■ What to do
Look below for the lines from the one with "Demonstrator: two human" to the one with "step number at", and copy exactly those lines, both ends included.

(Records drawn from a dataset)
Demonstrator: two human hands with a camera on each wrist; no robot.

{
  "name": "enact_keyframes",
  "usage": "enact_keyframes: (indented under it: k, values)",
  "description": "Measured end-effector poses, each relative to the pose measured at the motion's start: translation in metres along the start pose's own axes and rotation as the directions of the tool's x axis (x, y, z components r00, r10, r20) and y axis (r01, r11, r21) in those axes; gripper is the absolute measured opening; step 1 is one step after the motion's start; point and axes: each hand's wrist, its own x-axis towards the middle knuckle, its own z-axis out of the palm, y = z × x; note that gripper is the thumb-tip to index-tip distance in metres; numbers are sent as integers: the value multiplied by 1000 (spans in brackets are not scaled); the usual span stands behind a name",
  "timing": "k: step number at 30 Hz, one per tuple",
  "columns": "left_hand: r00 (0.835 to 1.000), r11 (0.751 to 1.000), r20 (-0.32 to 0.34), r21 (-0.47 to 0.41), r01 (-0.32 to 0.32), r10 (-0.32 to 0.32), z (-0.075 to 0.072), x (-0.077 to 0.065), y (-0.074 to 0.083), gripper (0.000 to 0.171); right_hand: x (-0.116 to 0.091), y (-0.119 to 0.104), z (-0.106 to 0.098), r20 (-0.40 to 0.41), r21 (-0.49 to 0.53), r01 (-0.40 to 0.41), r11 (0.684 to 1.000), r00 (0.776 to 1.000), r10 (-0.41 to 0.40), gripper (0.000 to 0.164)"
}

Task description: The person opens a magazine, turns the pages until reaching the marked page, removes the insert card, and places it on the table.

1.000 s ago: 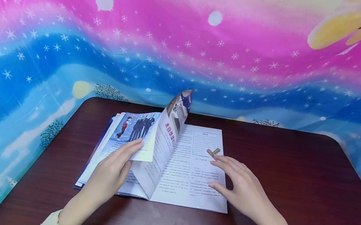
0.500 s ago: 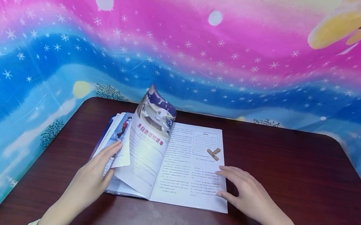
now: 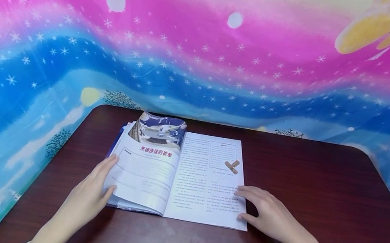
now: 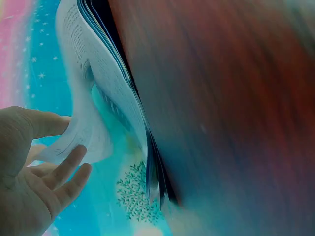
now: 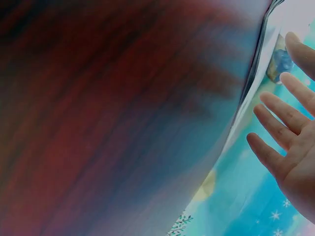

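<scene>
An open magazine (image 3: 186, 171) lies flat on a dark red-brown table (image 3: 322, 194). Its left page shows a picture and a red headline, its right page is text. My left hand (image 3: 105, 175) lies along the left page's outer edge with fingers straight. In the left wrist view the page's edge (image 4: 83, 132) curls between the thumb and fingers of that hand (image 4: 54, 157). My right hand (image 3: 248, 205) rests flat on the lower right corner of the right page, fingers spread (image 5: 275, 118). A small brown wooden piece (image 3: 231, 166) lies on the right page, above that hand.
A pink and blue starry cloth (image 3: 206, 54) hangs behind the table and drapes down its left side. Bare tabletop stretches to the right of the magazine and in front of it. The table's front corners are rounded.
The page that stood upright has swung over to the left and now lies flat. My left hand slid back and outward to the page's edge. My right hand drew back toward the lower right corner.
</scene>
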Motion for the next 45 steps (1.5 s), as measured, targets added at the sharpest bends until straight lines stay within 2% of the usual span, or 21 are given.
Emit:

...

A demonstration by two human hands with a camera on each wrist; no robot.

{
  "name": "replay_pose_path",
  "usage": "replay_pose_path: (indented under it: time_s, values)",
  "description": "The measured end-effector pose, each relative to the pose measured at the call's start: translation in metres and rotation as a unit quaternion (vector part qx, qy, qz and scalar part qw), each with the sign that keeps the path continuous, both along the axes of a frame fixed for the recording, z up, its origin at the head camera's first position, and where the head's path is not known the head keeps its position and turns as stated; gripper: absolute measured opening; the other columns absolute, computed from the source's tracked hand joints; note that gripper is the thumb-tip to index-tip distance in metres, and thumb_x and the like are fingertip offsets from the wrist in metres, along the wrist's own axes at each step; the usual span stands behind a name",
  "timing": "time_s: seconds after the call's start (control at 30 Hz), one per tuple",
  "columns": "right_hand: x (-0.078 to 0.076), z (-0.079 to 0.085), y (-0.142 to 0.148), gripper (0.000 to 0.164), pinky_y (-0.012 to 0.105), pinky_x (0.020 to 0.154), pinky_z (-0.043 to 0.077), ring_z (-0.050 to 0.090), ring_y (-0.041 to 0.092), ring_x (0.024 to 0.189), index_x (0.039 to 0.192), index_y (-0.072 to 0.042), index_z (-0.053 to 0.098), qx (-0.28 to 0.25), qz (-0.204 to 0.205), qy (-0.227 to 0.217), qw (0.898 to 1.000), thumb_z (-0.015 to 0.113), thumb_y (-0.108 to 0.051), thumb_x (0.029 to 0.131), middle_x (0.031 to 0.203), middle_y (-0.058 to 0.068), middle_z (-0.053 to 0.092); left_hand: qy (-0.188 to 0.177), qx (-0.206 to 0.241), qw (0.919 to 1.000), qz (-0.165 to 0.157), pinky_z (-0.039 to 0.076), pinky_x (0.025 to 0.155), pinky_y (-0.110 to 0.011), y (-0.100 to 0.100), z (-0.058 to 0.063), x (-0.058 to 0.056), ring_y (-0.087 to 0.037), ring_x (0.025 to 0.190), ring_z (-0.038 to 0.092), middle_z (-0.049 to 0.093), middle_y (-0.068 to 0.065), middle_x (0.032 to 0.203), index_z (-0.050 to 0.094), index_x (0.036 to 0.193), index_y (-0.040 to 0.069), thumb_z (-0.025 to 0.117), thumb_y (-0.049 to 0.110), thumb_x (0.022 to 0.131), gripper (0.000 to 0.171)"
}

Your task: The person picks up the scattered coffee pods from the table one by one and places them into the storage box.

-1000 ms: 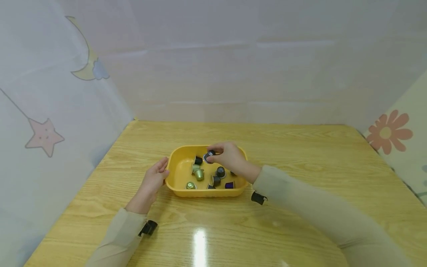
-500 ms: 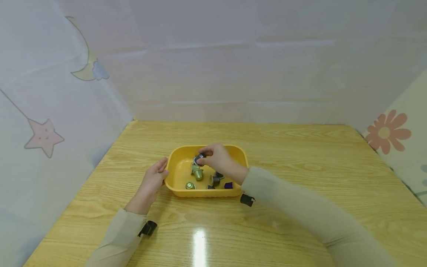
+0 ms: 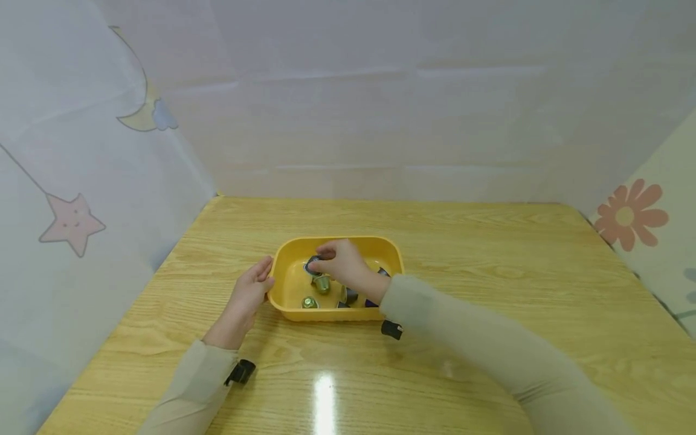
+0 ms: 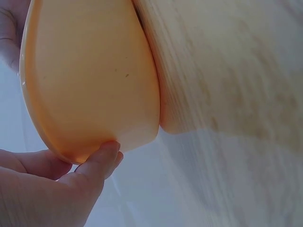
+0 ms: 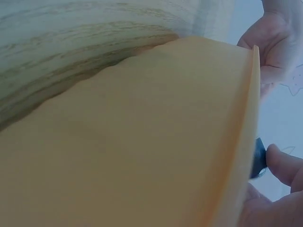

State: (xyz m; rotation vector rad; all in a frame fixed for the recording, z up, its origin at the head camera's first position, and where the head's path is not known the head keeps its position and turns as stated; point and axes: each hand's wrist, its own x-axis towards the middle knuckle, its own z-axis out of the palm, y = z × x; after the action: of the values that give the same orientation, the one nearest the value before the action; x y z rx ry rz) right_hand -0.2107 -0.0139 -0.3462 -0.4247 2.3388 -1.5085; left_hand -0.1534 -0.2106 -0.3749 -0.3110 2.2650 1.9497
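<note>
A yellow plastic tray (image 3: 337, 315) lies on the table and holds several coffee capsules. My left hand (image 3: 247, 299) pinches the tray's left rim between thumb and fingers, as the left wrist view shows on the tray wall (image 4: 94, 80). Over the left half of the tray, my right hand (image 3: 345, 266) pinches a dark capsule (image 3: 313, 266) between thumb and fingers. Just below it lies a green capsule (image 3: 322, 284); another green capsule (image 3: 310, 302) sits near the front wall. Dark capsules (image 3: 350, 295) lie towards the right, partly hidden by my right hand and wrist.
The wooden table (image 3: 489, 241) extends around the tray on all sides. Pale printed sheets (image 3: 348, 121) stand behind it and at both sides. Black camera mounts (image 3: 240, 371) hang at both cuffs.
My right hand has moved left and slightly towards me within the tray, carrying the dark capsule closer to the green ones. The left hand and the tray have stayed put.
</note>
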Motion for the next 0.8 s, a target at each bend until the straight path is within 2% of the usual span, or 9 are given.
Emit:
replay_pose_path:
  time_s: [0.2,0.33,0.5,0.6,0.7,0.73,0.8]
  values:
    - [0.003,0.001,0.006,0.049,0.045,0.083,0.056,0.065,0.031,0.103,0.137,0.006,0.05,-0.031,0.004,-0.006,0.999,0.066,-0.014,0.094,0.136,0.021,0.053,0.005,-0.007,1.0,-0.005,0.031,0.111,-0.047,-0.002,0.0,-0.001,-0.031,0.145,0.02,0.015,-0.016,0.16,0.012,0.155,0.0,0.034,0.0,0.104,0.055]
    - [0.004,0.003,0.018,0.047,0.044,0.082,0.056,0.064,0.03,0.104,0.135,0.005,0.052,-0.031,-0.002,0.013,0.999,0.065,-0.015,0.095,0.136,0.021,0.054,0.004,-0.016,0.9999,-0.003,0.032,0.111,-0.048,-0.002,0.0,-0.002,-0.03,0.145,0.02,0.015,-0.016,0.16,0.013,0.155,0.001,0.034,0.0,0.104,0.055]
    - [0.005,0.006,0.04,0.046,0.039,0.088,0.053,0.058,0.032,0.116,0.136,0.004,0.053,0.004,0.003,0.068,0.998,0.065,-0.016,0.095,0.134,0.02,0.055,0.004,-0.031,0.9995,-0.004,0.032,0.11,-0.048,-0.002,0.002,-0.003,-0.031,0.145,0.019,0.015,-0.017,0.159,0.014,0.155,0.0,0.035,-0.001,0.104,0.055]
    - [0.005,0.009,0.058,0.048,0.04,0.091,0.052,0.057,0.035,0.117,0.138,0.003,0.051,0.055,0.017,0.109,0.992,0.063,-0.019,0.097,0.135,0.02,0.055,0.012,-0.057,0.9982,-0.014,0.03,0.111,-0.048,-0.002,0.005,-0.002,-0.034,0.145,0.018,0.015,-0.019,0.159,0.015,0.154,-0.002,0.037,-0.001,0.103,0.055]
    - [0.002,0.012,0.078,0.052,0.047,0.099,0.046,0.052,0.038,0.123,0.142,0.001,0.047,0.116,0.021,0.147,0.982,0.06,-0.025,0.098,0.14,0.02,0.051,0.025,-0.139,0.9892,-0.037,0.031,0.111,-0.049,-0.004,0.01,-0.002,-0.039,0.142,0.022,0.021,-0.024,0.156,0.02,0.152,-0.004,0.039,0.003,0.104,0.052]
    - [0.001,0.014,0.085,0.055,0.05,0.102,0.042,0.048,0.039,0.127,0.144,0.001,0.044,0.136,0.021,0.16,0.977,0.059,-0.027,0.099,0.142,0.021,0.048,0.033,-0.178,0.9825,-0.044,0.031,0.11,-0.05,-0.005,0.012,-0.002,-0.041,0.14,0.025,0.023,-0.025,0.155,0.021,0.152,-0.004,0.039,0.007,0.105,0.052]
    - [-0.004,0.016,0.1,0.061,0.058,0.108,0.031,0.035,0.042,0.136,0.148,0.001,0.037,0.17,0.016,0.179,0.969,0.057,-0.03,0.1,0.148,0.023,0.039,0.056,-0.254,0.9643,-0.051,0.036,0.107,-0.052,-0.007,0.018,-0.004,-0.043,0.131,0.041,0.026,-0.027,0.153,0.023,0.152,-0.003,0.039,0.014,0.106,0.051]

■ Exercise response
Demonstrator: two human hands with a camera on each wrist; no robot.

{
  "name": "enact_keyframes",
  "usage": "enact_keyframes: (indented under it: k, values)",
  "description": "Measured end-effector poses, each relative to the pose measured at the motion's start: translation in metres along the start pose's own axes and rotation as the directions of the tool's x axis (x, y, z components r00, r10, r20) and y axis (r01, r11, r21) in those axes; gripper is the absolute measured opening; step 1 is one step after the motion's start; point and axes: each hand's wrist, its own x-axis towards the middle knuckle, its own z-axis out of the palm, y = z × x; note that gripper is the thumb-tip to index-tip distance in metres; numbers are sent as integers: the value multiplied by 1000 (spans in brackets are not scaled); the usual span stands behind a name",
  "timing": "k: step number at 30 Hz, one per tuple",

No more is needed for this exercise.